La secousse/03

La bibliothèque libre.
Éditions Édouard Garand (p. 13-15).

ACTE TROISIÈME


Même décor.

Scène première

LOUIS, M. BERNIER, Mme BERNIER

(Sur un divan Mme Bernier pleure silencieusement. Par-dessus son journal M. Bernier, assis plus loin, décoche à sa femme un regard farouche.)

LOUIS.(entrant, allant à son père) J’ai préparé la note de l’avis officiel de mon mariage. Voici.

(Il tend un papier à M. Bernier qui le prend et le lit tout bas)

M. BERNIER.(remettant le papier à Louis) C’est très bien.

LOUIS. — Plus tard on fixera la date.

(Il se dirige vers la porte). Je vais au journal.

(Il sort).

(M. Bernier reprend sa lecture. Une demi-minute. Brusquement il se lève, jette le journal par terre avec rage, marche rudement par le salon, s’arrête devant le buffet, vide deux verres coup sur coup, renverse une chaise, grogne. Mme Bernier se lève pour se retirer, car elle redoute quelque violence de son mari.)

M. BERNIER.(sur un ton rogue) Où vas-tu ?
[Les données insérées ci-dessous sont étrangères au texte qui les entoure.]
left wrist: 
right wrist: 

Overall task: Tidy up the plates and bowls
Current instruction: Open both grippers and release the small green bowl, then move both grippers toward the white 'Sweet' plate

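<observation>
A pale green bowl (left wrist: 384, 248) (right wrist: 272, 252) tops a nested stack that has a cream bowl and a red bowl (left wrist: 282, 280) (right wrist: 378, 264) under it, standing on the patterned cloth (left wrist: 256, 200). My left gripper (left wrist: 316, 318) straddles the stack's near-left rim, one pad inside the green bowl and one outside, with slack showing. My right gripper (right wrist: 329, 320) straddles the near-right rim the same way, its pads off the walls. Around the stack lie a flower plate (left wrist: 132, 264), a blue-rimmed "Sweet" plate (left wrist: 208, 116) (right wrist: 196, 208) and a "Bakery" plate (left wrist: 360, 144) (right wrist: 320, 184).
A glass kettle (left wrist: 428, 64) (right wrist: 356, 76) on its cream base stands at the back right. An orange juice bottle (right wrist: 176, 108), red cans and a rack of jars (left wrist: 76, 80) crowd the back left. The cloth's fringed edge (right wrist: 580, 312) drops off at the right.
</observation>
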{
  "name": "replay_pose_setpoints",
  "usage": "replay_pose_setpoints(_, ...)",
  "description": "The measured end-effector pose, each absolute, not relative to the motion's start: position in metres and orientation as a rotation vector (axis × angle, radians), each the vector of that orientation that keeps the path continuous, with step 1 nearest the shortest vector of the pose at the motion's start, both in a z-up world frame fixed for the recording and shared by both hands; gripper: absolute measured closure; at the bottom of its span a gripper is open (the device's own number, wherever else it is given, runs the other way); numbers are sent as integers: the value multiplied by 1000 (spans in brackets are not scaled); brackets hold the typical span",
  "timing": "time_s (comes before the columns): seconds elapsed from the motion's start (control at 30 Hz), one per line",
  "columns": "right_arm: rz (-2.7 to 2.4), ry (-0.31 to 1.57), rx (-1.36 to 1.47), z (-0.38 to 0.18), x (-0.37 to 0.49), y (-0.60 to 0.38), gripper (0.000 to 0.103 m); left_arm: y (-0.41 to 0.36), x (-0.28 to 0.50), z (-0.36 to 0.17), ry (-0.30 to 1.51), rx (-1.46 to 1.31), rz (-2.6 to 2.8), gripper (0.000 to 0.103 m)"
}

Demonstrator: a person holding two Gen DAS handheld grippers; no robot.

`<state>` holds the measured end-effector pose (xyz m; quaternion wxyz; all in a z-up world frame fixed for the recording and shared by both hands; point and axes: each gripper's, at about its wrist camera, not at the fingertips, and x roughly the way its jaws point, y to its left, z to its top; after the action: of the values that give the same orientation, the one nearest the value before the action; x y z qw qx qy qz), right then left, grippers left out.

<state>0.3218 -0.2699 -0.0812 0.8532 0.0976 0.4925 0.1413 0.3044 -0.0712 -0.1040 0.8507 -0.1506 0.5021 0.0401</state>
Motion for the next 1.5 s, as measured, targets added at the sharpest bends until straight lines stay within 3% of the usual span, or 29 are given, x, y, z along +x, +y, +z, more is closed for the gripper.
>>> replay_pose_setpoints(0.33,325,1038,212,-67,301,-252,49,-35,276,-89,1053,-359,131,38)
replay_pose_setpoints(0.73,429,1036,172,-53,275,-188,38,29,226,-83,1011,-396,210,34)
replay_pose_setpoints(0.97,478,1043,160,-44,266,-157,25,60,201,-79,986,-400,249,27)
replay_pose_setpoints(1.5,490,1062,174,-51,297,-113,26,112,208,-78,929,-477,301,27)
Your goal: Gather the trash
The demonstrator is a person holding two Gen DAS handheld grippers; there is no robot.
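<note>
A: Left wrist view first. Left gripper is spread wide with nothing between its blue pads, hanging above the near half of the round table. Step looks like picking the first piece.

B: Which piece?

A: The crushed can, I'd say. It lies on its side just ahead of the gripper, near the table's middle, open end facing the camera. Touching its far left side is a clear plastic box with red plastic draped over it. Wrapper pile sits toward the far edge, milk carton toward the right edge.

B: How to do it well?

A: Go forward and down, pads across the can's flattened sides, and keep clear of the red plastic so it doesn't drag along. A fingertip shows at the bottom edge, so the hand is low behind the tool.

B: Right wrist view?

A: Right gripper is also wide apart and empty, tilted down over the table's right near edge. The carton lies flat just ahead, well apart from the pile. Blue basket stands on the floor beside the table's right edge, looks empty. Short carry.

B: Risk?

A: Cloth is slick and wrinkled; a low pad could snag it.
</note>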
Mme BERNIER. — Dans ma chambre.

M. BERNIER. — Il y a quelque chose qui ne va pas entre nous…

Mme BERNIER. — C’est toi qui as brisé notre intérieur paisible.

M. BERNIER. — Moi ?

Mme BERNIER. — En mettant Jules à la porte… C’était notre enfant !

M. BERNIER. — Qu’il se présente encore avec les dispositions d’esprit qu’il a toujours eues, et, cette fois, je le jette moi-même par cette fenêtre !

Mme BERNIER. — Tu payeras tout cela un jour ou l’autre !

M. BERNIER.(ton concentré) Ce recommence encore ?

Mme BERNIER. — Tant que tu souffleras sur les braises…

M. BERNIER. — N’est-ce pas toi, plutôt, qui soulèves le vent d’orage ?

Mme BERNIER.(avec un léger sarcasme) Naturellement… c’est toujours moi !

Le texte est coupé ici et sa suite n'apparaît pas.